The Barings case, which received attention in these pages, is a classic example of the consequences of a failure of internal control. The U.K. Board of Banking Supervision, which produced a report on the affair,8 made internal controls the primary focus of attention.9 The report also indicated a number of lessons to be drawn by the Bank of England as supervisor. However, notably, nothing in the affair has diminished the Bank of England’s reputation as a supervisor.10

In brief, the Board recommended:

  • that the Bank should explore ways of increasing its understanding of the nonbanking businesses (particularly financial services businesses) undertaken by those banking groups for which it is responsible for consolidated supervision and how those businesses interrelate to one another and to such groups’ banking businesses. It should also seek to obtain a more comprehensive understanding of how the risks in those businesses are controlled by the management of the group;

  • further safeguards in relation to the solo consolidation11 of any active trading entity with the Bank;

  • close collaboration between the Bank and other regulators both in the United Kingdom and overseas;

  • that the Bank should treat the audit committee and the internal audit function as a valuable source of information. It would not be realistic to review all internal audit reports as a matter of course, but there should be an opportunity to discuss internal audit, control, and related issues;

  • that effective use should be made of reporting accountants;

  • that repeated or significant breaches of large exposures rules demanded prompt investigation;

  • that regulators should be aware of guarantees and comfort letters given by banks in respect of the obligations of other group members. While a guarantee is a legally binding obligation, the status and effect of a comfort letter is not always as clear; such letters can range from virtual guarantees to mere statements of awareness (although letters falling within the latter category should not be disregarded because they may pose a risk to the reputation of the bank issuing them); and

  • that supervisors should be subject to an independent quality-assurance group review of the supervision of banks.12

The Board also considered the desirability of increasing the level of on-site visits to bring the United Kingdom more in line with U.S. practice. It concluded that a wholesale change to the existing style of supervision was not justified. As a follow-up to the report, in October 1995 Arthur Andersen was appointed to review the effectiveness of the operation of the Bank’s Supervision and Surveillance Division. The Bank has now indicated that the various recommendations that came out of these reports will be implemented.13 The result will be the most far-reaching reorganization of the bank’s supervisory function in many years. Key elements include:

  • clarifying the standards and processes of supervision and how these are linked to the overall objectives of supervision to ensure appropriate internal focus and to promote better understanding among the banks and the public at large;

  • developing a more systematic model of risk assessment, which will then drive the supervisory program in respect of individual banks. A version of that model14 has already been prepared and tested successfully, but further modifications will be needed as it is applied throughout the banking sector; and

  • a reorganization of the Supervision and Surveillance Division into a larger number of line divisions, and the creation of an Operations Division to encompass training and other support functions.
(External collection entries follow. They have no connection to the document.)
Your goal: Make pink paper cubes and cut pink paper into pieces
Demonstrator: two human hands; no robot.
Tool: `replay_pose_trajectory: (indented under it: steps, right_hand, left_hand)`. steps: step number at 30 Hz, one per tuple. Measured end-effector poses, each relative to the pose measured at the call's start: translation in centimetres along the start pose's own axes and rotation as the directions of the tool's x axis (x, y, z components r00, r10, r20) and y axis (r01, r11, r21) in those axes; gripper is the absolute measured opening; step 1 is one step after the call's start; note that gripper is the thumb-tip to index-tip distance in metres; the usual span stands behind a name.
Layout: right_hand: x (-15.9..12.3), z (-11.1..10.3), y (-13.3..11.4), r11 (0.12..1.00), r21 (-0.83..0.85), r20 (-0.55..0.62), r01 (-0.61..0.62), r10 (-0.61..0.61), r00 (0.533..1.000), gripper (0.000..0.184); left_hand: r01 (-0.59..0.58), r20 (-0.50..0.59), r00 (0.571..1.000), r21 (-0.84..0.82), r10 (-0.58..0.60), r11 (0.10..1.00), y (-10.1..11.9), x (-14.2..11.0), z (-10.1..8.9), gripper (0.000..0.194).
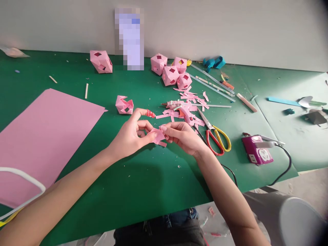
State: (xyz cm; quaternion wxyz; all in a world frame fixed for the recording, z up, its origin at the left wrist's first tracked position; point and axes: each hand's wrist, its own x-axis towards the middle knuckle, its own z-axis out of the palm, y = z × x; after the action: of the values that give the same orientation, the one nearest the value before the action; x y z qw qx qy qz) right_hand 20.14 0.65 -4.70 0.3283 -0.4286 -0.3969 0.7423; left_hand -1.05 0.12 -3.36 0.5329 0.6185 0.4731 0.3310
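Between my two hands is a small folded piece of pink paper (158, 136), with a narrow strip sticking out below it. My left hand (133, 133) pinches its left side between thumb and fingers; red tape is wrapped round the index fingertip. The fingers of my right hand (180, 135) close on its right edge. Just beyond my left hand stands a partly formed pink paper ball (124, 105) with an open, pointed top. A pink glue gun (186, 111) lies among pink paper strips (192, 95) beyond my right hand.
Scissors (215, 131) with red and yellow handles lie right of my right hand. A purple power socket (257, 149) is farther right. Pink sheets (51, 126) cover the left side. Finished paper balls (170, 76) and glue sticks (212, 85) lie at the back of the green table (128, 191).
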Motion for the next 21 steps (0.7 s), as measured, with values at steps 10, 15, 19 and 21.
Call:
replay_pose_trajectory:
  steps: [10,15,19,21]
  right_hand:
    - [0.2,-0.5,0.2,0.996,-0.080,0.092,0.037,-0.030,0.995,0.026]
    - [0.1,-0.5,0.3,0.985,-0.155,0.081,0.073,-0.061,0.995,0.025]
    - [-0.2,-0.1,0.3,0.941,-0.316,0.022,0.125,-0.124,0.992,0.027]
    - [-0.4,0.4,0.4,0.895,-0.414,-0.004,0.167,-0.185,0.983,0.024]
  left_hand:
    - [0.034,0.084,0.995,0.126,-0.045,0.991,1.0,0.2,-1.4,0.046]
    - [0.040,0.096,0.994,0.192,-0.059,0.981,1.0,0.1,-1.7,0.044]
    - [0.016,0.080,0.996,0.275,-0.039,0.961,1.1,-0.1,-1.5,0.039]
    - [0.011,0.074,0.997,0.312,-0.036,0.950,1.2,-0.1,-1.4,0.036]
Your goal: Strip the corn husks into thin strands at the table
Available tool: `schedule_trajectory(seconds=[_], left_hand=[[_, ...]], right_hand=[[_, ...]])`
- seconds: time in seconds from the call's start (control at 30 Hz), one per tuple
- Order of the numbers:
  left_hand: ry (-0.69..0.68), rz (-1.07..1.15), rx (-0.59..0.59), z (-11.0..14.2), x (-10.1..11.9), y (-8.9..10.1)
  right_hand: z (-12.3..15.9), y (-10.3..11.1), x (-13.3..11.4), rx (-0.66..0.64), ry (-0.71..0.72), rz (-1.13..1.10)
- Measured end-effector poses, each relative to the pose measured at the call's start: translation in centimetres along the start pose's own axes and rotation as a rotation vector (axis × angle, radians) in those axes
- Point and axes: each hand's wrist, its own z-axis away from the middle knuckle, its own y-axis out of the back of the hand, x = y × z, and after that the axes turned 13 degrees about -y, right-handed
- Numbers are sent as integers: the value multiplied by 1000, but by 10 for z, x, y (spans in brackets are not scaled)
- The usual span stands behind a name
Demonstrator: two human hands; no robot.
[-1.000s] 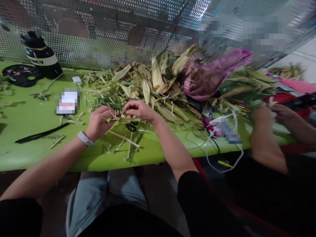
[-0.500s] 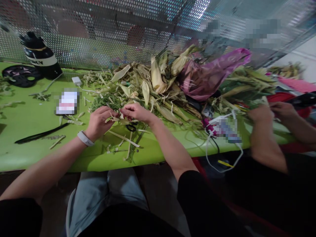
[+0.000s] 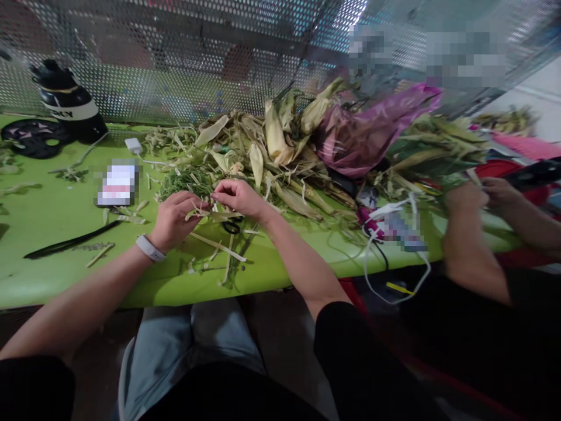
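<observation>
My left hand point(image 3: 175, 221), with a white band on the wrist, is closed on pale strips of corn husk point(image 3: 196, 214) whose ends stick out from its fingers. Close by, my right hand point(image 3: 240, 200) has thumb and fingertips pinched together; what lies between them is too small to make out. Green stringy plant pieces point(image 3: 186, 180) lie just behind both hands. Black loop handles, like those of scissors point(image 3: 231, 226), show beneath the right hand. Loose husk strips point(image 3: 219, 245) are scattered on the green table point(image 3: 166, 286) in front.
A heap of dry corn husks point(image 3: 256, 131) fills the back, with a purple plastic bag point(image 3: 350, 143) on its right. To the left are a phone point(image 3: 116, 184), a white charger point(image 3: 134, 145) and a black bottle point(image 3: 72, 108). A co-worker's hands point(image 3: 467, 196) work at the right, beyond a white cable point(image 3: 367, 269).
My right hand's fingers have drawn slightly tighter and up. My left hand stays almost in place with the strips. The whole view has shifted a little.
</observation>
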Motion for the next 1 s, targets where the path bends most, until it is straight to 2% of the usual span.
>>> schedule_trajectory(seconds=[0.1,0.23,0.3,0.4,0.5,0.6,0.7,0.77,0.83,0.9,1.0], left_hand=[[143,183,102,-3,-1,-2],[548,602,257,-5,-7,-6],[743,819,306,-4,-10,-8],[928,1089,382,-6,-10,-7],[996,1283,473,-12,-2,-3],[1030,1394,446,-17,6,2],[1019,1360,277,-18,9,5],[951,1326,166,-16,8,5],[892,1312,104,-15,7,5],[905,1295,106,-15,6,6],[1038,1254,190,-16,2,6]], right_hand=[[1,11,0,76,40,16],[4,25,-4,155,81,-132],[5,24,-6,119,70,-269],[5,11,-6,-57,43,-475],[4,-5,-4,-201,28,-618],[5,-9,-6,-273,-29,-580],[12,0,-11,-243,-40,-403],[17,6,-15,-225,-21,-311],[20,10,-17,-233,-21,-255],[20,10,-16,-223,-24,-238],[15,6,-11,-167,-2,-275]])
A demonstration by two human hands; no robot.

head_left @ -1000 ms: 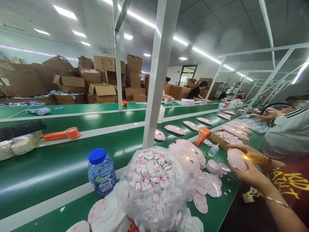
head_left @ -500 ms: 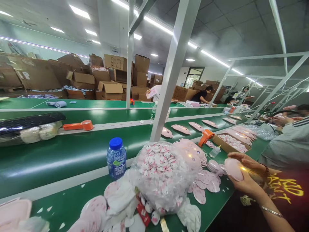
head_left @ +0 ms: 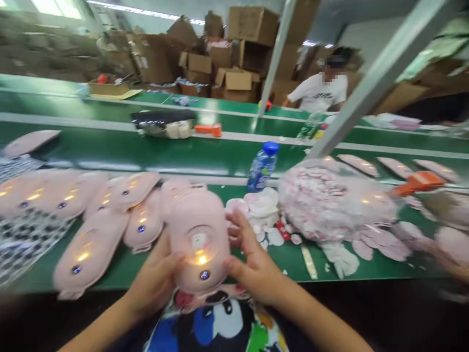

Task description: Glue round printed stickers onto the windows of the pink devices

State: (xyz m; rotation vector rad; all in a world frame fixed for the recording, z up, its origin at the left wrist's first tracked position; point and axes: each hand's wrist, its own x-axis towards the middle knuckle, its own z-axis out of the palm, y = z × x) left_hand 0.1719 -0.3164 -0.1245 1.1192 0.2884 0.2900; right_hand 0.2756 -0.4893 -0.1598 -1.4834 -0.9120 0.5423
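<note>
A glossy pink oval plastic casing (head_left: 200, 220) is upright in front of me, with a small white figure in its middle and a dark round spot low down. My left hand (head_left: 156, 276) grips its left edge, the fingers hidden behind it. On the other side my right hand (head_left: 252, 259) holds the edge, thumb against the casing and fingers slightly curled. Several similar pink casings (head_left: 91, 254) lie on the green work surface (head_left: 120, 281) to the left. Right of my right hand are pale pink oval pieces (head_left: 262, 203), partly stacked.
A clear bag of small white-and-pink parts (head_left: 315, 205) sits to the right, near a blue-capped bottle (head_left: 263, 168). Bubble wrap (head_left: 32, 244) lies at left. A slanted metal post (head_left: 381, 78) crosses the right side. A co-worker's blurred hand (head_left: 452, 259) appears at far right.
My view has swung left and down. Both my hands and the casing between them are now in view; the co-worker at right has shifted to the frame's edge.
</note>
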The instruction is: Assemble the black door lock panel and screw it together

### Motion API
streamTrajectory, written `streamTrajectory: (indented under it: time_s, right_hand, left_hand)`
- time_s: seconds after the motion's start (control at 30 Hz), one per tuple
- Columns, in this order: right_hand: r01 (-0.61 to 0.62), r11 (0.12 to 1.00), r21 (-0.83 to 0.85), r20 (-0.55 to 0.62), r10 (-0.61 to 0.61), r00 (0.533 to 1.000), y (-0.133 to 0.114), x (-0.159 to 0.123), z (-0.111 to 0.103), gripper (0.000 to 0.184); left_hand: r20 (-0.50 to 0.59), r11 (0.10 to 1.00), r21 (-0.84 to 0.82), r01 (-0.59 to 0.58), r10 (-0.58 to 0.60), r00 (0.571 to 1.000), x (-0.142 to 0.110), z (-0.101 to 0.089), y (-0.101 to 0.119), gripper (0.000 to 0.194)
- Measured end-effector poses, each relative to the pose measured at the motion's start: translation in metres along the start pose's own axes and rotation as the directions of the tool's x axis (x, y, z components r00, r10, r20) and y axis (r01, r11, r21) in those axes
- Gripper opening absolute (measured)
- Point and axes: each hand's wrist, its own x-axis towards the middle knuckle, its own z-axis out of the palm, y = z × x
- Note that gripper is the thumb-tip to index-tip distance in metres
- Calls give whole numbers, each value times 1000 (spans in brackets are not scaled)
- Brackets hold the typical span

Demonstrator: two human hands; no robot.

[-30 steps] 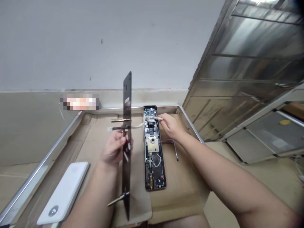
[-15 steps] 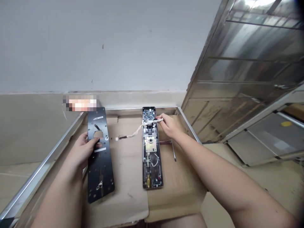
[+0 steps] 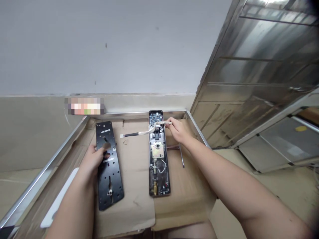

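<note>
My left hand (image 3: 91,161) grips the left edge of a black perforated metal mounting plate (image 3: 111,186), which lies flat on the cardboard. My right hand (image 3: 178,130) pinches a white-wrapped cable (image 3: 147,132) just above the top of an open electronic door lock body (image 3: 158,151). The lock lies face up with its circuit board, wiring and brass part exposed. The cable's black end and small white connector (image 3: 121,136) reach left across the cardboard, clear of the plate.
A cardboard sheet (image 3: 134,179) covers the steel-edged surface (image 3: 50,162). A thin metal rod (image 3: 181,159) lies right of the lock. A flat white case (image 3: 58,202) sits mostly hidden under my left forearm. A wall rises behind, and a reflective steel panel (image 3: 249,66) stands right.
The plate has gone from held upright to lying flat, and has shifted slightly right and up. The cable now stretches straighter, with its connector further left.
</note>
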Motion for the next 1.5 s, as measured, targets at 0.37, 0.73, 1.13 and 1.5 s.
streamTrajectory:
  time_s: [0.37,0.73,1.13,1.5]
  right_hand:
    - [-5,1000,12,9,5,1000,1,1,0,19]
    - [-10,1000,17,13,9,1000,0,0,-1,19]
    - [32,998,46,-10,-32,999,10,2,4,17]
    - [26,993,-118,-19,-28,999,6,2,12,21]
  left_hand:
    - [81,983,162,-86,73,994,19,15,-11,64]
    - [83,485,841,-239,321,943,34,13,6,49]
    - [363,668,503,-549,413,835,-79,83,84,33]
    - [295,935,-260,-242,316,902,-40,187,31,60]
As always, such changes carry a financial cost. An increase of staff in the Supervision and Surveillance Division from current levels of about 385 to about 486 is envisaged. The proposals imply roughly a 20 percent to 25 percent increase in total costs attributed to supervision, or £7-8 million on the current total of £35 million. However, the Bank has made it clear that there will be no radical change in its style of supervision (for example, toward the laissez-faire approach being adopted in New Zealand,15 or toward a more rule-based or inspection-based approach to supervision).